4). Robustness. Sine this is such a long running operation for n=100000, it really helps to have detailed progress info and possibly the ability to restart after a crash at the place last left off.

Thanks for offering to make me the maintainer but for now I'm just experimenting.

If you have an ideas please drop me a note anytime.

Thanks,
Lee





On Mar 2, 2011, at 12:36 AM, "kidjan" <notifications@codeplex.com> wrote:

From: kidjan

  1. I don't know of any other forks.
  2. Yeah, work stopped--not necessarily because it was school related (there were other things I wanted to do with this project), but mostly because everyone who worked on it is busy.

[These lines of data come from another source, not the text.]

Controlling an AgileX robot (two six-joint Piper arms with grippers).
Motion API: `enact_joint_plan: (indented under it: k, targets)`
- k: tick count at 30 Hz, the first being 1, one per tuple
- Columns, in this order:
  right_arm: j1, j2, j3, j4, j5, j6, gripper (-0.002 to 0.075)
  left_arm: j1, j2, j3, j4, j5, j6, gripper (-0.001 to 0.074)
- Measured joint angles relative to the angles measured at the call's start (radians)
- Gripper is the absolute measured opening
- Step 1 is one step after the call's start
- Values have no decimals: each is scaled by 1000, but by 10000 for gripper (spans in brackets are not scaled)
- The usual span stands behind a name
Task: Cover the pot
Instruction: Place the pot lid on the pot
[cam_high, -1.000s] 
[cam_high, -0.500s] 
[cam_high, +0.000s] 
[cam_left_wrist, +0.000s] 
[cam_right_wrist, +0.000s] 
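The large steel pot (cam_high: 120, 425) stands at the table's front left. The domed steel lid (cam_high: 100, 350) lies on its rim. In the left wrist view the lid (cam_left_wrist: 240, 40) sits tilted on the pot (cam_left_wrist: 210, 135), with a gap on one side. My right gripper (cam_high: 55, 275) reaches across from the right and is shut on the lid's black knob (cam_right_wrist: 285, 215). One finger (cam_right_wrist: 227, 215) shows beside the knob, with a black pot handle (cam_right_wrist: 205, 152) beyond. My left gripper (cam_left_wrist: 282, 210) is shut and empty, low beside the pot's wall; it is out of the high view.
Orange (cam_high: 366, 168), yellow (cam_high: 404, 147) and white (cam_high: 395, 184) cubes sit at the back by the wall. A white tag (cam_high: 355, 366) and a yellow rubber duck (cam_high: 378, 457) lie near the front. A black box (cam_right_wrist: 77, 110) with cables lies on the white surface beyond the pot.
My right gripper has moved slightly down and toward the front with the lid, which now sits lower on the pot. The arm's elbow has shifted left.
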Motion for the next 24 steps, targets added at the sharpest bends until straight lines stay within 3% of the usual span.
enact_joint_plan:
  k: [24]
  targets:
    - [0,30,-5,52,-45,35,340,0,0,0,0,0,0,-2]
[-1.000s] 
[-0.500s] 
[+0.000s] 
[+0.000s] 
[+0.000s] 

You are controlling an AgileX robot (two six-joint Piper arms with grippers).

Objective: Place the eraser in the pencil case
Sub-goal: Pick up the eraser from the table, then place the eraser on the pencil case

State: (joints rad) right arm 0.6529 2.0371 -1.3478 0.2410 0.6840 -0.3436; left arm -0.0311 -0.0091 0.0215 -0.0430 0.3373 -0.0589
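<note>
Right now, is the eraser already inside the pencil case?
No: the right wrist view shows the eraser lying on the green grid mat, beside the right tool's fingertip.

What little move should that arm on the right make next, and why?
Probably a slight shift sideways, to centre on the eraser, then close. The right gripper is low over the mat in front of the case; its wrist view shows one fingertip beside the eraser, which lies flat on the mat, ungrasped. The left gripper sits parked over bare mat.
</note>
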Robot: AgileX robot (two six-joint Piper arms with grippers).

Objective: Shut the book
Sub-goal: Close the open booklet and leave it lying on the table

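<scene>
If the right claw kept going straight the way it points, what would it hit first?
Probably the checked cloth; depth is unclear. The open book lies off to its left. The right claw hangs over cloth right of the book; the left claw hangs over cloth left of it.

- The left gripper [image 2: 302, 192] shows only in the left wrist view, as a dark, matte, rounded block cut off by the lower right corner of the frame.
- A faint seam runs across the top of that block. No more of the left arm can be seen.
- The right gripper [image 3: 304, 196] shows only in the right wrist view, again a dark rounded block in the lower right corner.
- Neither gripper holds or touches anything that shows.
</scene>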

Feel free to fork away, or if you want to I can make you a maintainer on this project and you're welcome to hack away. Let me know if you have any questions and I'll be happy to answer.

May 11, 2011 at 9:49 PM
Edited May 11, 2011 at 9:49 PM

Sorry, been busy...yeah, handling 100k+ images would be difficult, and like you pointed out the basic issue is the need to compare each image to every other image.  If you wanted to do huge library comparisons, this is really what you'd need to focus on.  To be frank, I think you could test with 5-10 GB of photo data, and even being able to process that much junk in a reasonable amount of time would be a great start.

Never seen Mono.Simd before, but that looks like a great possibility for some significant improvement.  SSIM calculation is definitely slower than MSE/MAE, so that'd be a good place to reap some gains.  SSIM gave us by far the best results, but it was significantly more costly than the error based methods.